Where the string "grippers" occurs in a line of the entries below, copy that line.

□ □ □ □ □ □ □

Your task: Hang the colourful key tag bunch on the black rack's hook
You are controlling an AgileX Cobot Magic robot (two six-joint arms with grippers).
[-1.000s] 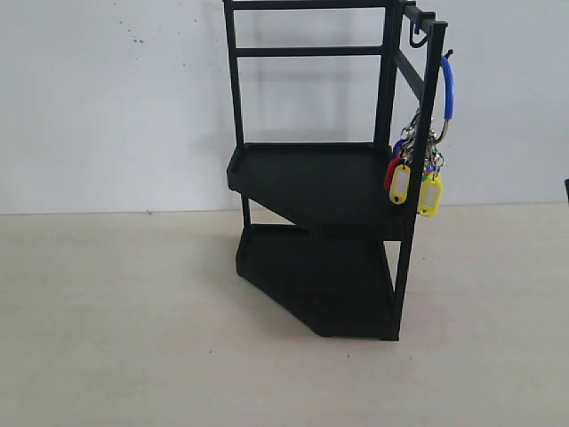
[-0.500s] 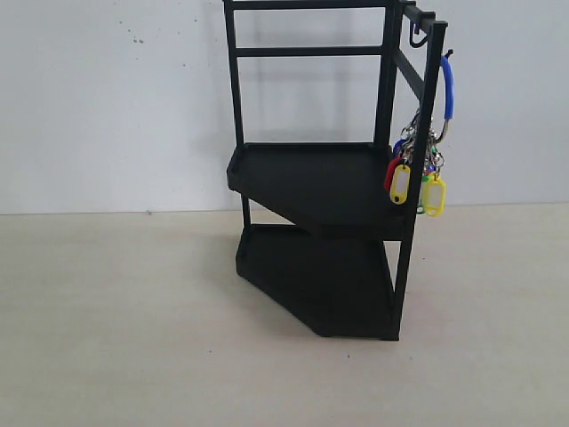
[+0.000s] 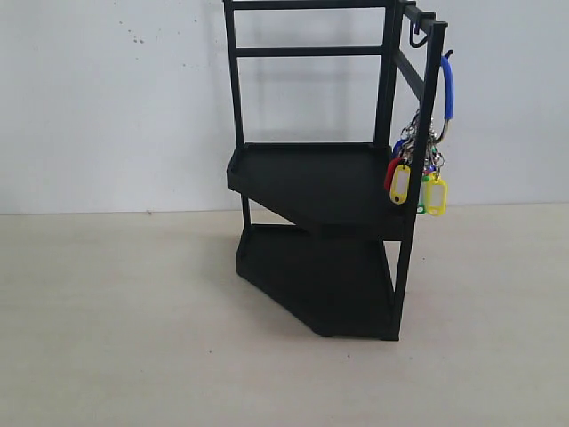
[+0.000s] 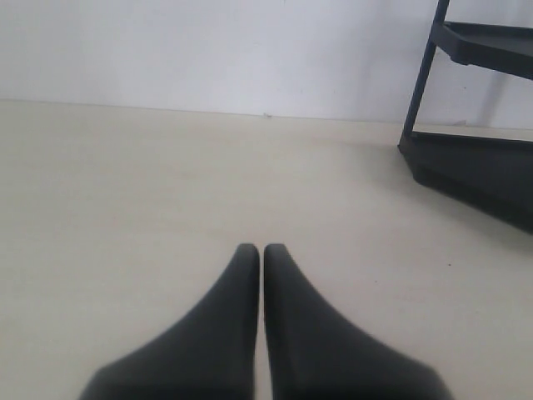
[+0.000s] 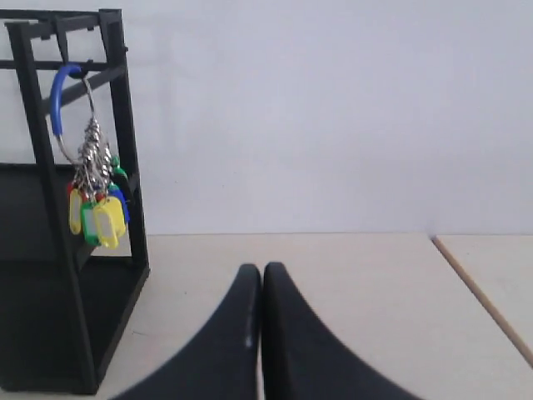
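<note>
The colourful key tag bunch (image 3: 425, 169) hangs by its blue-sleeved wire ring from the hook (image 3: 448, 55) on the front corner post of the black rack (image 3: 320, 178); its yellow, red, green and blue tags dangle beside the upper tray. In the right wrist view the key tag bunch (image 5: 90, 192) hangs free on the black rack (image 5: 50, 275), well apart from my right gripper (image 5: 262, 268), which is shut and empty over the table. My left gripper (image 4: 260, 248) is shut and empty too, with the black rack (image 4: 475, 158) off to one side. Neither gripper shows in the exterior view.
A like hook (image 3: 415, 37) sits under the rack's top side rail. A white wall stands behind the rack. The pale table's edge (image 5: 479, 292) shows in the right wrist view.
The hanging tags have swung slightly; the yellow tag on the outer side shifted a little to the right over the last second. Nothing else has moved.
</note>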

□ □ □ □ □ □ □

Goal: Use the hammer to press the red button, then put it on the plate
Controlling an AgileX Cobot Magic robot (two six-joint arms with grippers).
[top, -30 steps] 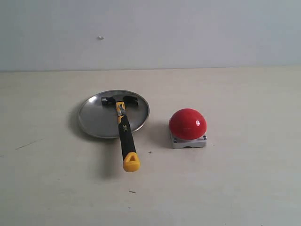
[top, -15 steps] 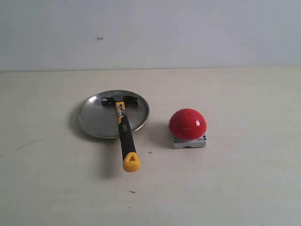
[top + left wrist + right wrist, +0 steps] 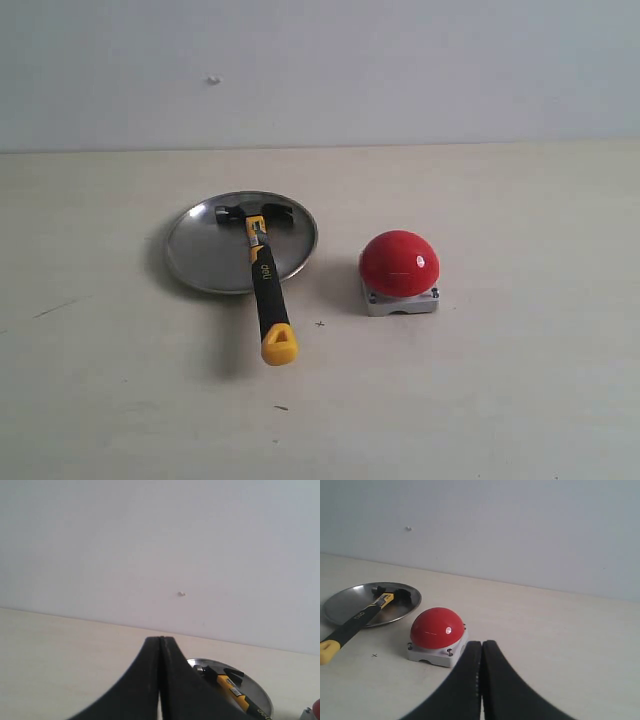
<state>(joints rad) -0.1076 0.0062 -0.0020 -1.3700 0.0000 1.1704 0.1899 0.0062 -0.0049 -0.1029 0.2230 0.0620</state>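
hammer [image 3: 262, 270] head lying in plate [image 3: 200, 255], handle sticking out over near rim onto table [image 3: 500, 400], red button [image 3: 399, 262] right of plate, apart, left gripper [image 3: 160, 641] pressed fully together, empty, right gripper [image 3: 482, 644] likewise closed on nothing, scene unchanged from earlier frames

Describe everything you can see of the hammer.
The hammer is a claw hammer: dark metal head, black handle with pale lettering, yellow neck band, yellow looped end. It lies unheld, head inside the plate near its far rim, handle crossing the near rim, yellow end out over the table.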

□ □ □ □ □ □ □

## SOLVED PROBLEM
You are controlling an AgileX Cobot Magic robot (two six-joint arms with grippers).
Controlling an AgileX Cobot Magic robot (two six-joint arms with grippers).

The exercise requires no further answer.